# [Directions]
An exact copy of the data is required; the images should not appear in it.

# [Supplied information]
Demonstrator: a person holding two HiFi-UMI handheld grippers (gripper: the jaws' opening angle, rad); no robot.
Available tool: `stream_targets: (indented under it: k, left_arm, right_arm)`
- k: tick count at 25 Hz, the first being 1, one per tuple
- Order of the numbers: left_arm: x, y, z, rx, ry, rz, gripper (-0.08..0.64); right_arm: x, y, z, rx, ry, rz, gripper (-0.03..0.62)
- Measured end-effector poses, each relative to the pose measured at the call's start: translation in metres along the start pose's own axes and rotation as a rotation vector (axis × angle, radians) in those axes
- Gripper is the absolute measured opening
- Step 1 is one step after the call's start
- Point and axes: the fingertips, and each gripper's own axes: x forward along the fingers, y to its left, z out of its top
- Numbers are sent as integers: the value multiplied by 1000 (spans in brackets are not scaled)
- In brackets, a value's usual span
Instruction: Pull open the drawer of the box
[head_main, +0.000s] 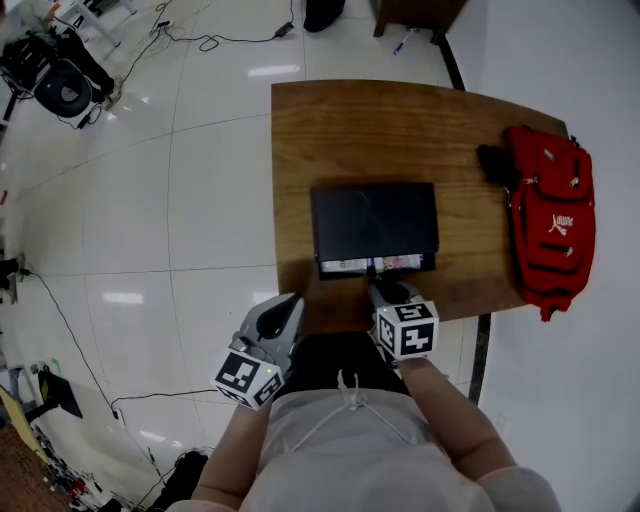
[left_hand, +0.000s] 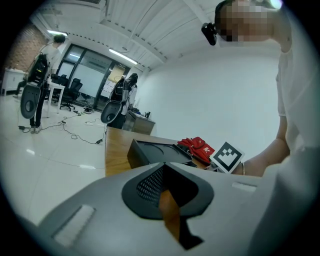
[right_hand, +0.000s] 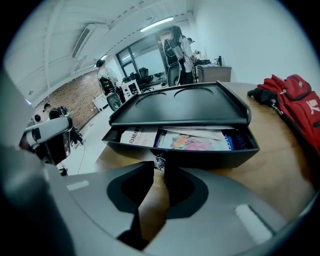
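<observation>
A flat black box (head_main: 375, 218) lies mid-table on the wooden table (head_main: 300, 140). Its drawer (head_main: 375, 264) stands a little way out at the near side and shows papers and booklets (right_hand: 192, 141). My right gripper (head_main: 375, 284) is at the drawer front, its tips (right_hand: 160, 163) pinched on the small knob (right_hand: 160, 160). My left gripper (head_main: 288, 305) hangs off the table's near-left corner with its jaws together (left_hand: 164, 172) and nothing in them. From the left gripper view the box (left_hand: 155, 150) lies ahead.
A red backpack (head_main: 552, 220) lies along the table's right edge with a black item (head_main: 495, 165) beside it. White tiled floor spreads left, with cables (head_main: 200, 40) and office chairs (head_main: 60, 85). The person's body stands right at the near edge.
</observation>
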Motion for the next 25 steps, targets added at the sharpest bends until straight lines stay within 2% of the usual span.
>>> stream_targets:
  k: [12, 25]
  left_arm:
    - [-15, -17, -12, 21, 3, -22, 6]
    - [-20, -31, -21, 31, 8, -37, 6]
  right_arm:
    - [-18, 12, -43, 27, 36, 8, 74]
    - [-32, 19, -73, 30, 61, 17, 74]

# [Response area]
Demonstrator: a person holding two HiFi-UMI handheld grippers (gripper: the jaws' opening angle, rad); no robot.
Available tool: `stream_targets: (indented under it: k, left_arm, right_arm)`
- k: tick count at 25 Hz, the first being 1, one per tuple
- Order of the numbers: left_arm: x, y, z, rx, ry, rz, gripper (-0.08..0.64); right_arm: x, y, z, rx, ry, rz, gripper (-0.03..0.62)
- Measured end-effector poses, each relative to the pose measured at the call's start: translation in metres along the start pose's own axes and rotation as a rotation vector (axis × angle, radians) in those axes
- Gripper is the absolute measured opening
- Step 1 is one step after the call's start
- Point and axes: the fingertips, and each gripper's own axes: x forward along the fingers, y to its left, z out of its top
- Numbers are sent as integers: the value multiplied by 1000 (spans in brackets are not scaled)
- In brackets, a value's usual span
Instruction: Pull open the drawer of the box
[head_main, +0.000s] 
[left_hand, +0.000s] 
[right_hand, +0.000s] 
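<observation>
A flat black box (head_main: 375, 218) lies mid-table on the wooden table (head_main: 300, 140). Its drawer (head_main: 375, 264) stands a little way out at the near side and shows papers and booklets (right_hand: 192, 141). My right gripper (head_main: 375, 284) is at the drawer front, its tips (right_hand: 160, 163) pinched on the small knob (right_hand: 160, 160). My left gripper (head_main: 288, 305) hangs off the table's near-left corner with its jaws together (left_hand: 164, 172) and nothing in them. From the left gripper view the box (left_hand: 155, 150) lies ahead.
A red backpack (head_main: 552, 220) lies along the table's right edge with a black item (head_main: 495, 165) beside it. White tiled floor spreads left, with cables (head_main: 200, 40) and office chairs (head_main: 60, 85). The person's body stands right at the near edge.
</observation>
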Motion for the next 25 steps, targets added at the sharpest bends until straight lines stay within 2% of the usual span.
>>> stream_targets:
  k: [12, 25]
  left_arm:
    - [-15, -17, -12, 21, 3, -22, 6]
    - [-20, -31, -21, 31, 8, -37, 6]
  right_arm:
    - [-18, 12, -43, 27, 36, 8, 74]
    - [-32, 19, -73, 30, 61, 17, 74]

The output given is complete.